First, the good news. According to the New York Times, officials in the Empire State this week issued warnings to about a third of the roughly 10,000 businesses that participate in the state's enterprise zone program for failing to make good on job creation or investment commitments. The enterprise zone program offers a wide range of tax breaks - including sales tax refunds, property tax credits, and investment tax credits - to businesses in hopes that they will boost employment and investment in the state.

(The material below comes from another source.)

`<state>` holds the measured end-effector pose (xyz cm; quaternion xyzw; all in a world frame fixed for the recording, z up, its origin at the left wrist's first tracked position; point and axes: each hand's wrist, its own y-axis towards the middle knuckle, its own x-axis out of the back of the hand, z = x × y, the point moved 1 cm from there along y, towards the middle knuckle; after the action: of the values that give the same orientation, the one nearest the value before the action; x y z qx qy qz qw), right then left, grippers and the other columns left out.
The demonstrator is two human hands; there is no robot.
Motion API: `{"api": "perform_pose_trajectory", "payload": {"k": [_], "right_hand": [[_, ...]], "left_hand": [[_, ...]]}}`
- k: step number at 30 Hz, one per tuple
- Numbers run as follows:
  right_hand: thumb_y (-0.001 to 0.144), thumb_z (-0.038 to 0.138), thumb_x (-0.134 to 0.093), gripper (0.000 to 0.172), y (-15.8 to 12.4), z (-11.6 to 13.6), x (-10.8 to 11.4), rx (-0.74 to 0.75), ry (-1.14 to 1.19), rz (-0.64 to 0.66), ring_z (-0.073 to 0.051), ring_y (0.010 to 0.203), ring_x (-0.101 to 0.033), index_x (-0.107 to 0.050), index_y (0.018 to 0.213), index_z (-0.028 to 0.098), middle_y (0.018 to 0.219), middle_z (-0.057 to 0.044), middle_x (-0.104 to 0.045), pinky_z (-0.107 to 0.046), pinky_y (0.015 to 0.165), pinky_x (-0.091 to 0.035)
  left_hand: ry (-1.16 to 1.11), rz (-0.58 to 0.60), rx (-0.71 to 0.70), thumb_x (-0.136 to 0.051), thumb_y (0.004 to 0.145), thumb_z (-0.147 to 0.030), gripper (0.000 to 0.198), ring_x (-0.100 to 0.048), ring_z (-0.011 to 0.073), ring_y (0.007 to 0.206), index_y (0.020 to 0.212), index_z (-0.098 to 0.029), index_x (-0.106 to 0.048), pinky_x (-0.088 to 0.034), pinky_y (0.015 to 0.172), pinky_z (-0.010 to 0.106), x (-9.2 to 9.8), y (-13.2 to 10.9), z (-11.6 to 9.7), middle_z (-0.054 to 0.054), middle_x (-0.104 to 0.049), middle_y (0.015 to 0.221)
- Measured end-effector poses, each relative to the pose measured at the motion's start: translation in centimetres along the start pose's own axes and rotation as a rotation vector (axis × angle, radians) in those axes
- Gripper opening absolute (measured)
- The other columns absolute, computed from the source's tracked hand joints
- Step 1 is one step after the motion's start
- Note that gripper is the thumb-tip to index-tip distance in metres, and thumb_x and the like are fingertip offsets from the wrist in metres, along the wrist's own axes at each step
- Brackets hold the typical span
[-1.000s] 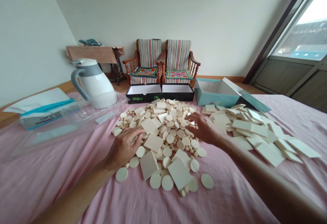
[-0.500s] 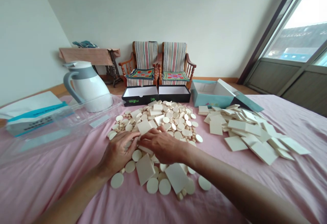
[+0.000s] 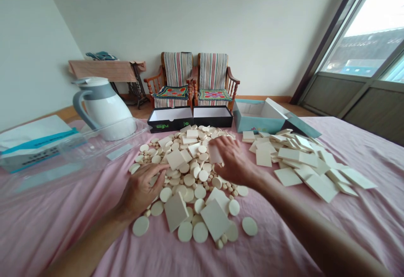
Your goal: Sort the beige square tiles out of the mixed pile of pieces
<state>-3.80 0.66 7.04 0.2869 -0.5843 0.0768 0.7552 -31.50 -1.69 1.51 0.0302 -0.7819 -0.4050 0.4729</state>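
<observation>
A heap of cream-coloured round discs and square tiles (image 3: 189,171) lies on the pink cloth in front of me. My left hand (image 3: 142,190) rests flat on the heap's left edge, fingers stretched out over small discs. My right hand (image 3: 232,163) is raised a little over the heap's right side, fingers closed on a square cream tile (image 3: 215,154). A second pile of square tiles (image 3: 303,161) spreads out to the right.
Two black boxes (image 3: 192,117) and a teal box (image 3: 268,115) stand open behind the piles. A white jug (image 3: 101,106) and a clear plastic tray (image 3: 75,153) are at the left. Two striped chairs stand by the far wall.
My right hand went from the heap's right to its middle beside my left hand, then drew back right and up holding a square tile. My left hand stayed at the left edge.
</observation>
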Motion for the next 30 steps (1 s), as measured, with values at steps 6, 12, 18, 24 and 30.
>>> {"api": "perform_pose_trajectory", "payload": {"k": [6, 12, 18, 24, 30], "right_hand": [[0.072, 0.026, -0.054, 0.055, -2.5, -10.9, 0.3, -0.493, -0.293, -0.109, -0.036, 0.108, -0.043, -0.047, 0.125, 0.014, 0.121, -0.019, -0.049, -0.049, 0.085, -0.037], [0.078, 0.019, -0.056, 0.029, -3.7, -5.7, 1.6, -0.029, 0.208, 0.181, -0.021, 0.098, -0.053, -0.057, 0.107, 0.020, 0.107, -0.008, -0.058, -0.037, 0.086, -0.042], [0.068, 0.022, -0.071, 0.051, -5.4, 2.6, 2.2, 0.390, 0.298, 0.514, -0.024, 0.106, -0.048, -0.052, 0.115, 0.018, 0.114, -0.010, -0.054, -0.041, 0.093, -0.040], [0.068, 0.021, -0.066, 0.042, -5.5, 4.2, 1.1, 0.393, 0.149, 0.422, -0.025, 0.099, -0.047, -0.053, 0.107, 0.014, 0.108, -0.011, -0.054, -0.041, 0.088, -0.041], [0.071, 0.025, -0.060, 0.043, -3.9, -0.6, 1.6, 0.156, 0.160, 0.193, -0.022, 0.096, -0.048, -0.052, 0.113, 0.017, 0.104, -0.009, -0.054, -0.037, 0.085, -0.042]], "left_hand": [[0.006, 0.012, 0.000, -0.049, 0.089, -0.019, 0.018, -0.065, 0.0168, 0.084, 0.098, -0.017, -0.064, -0.049, 0.078, 0.028, -0.4, -0.1, -0.1, 0.004, -0.070, 0.089], [0.007, 0.024, 0.026, -0.049, 0.089, -0.020, 0.018, -0.065, 0.0166, 0.084, 0.098, -0.017, -0.064, -0.048, 0.078, 0.027, -0.5, -0.1, -0.1, 0.004, -0.070, 0.089], [0.011, 0.031, 0.033, -0.051, 0.089, -0.021, 0.017, -0.065, 0.0167, 0.085, 0.099, -0.018, -0.064, -0.048, 0.079, 0.027, -0.6, -0.2, 0.1, 0.004, -0.070, 0.091], [0.021, 0.008, -0.002, -0.052, 0.088, -0.020, 0.017, -0.065, 0.0165, 0.085, 0.100, -0.018, -0.064, -0.048, 0.078, 0.027, -0.4, -0.1, 0.1, 0.004, -0.070, 0.091], [0.014, 0.009, 0.000, -0.051, 0.089, -0.021, 0.017, -0.065, 0.0169, 0.084, 0.099, -0.019, -0.064, -0.049, 0.078, 0.027, -0.4, 0.1, 0.0, 0.003, -0.070, 0.090]]}}
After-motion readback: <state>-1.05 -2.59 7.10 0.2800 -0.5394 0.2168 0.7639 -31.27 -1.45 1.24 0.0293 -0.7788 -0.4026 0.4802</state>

As the Times points out, the program has been around for twenty years - and has cost New York taxpayers $3 billion since 2000 - yet these warnings mark the first real effort to enforce the commitments businesses make to receive those tax breaks. For example, Wal-Mart and Lowes, two of the largest companies cited, pledged to invest $45 million and $9 million respectively, but together have put up only about $4 million. New York has the power to recoup tax breaks from businesses that fail to meet their commitments, but won't attempt to do so until program participants have filed their 2006 reports. Still, given the prevalence of these types of programs around the country - programs that are likely yielding similarly poor results - New York's action will hopefully spur other states or municipalities to do the same.
Now, the Bad News
Unfortunately, New York lawmakers haven't exactly been paying attention to the poor track record of the state's enterprise zones and how little the public got in return for the investment of tax dollars in this fashion. Otherwise, when the Yankees came to them looking for help in building a new stadium, they probably wouldn't have given them over $660 million in subsidies. (Just call it "The House that Giuliani Built.") The latest report from Good Jobs New York - entitled Insider Baseball - has all the details.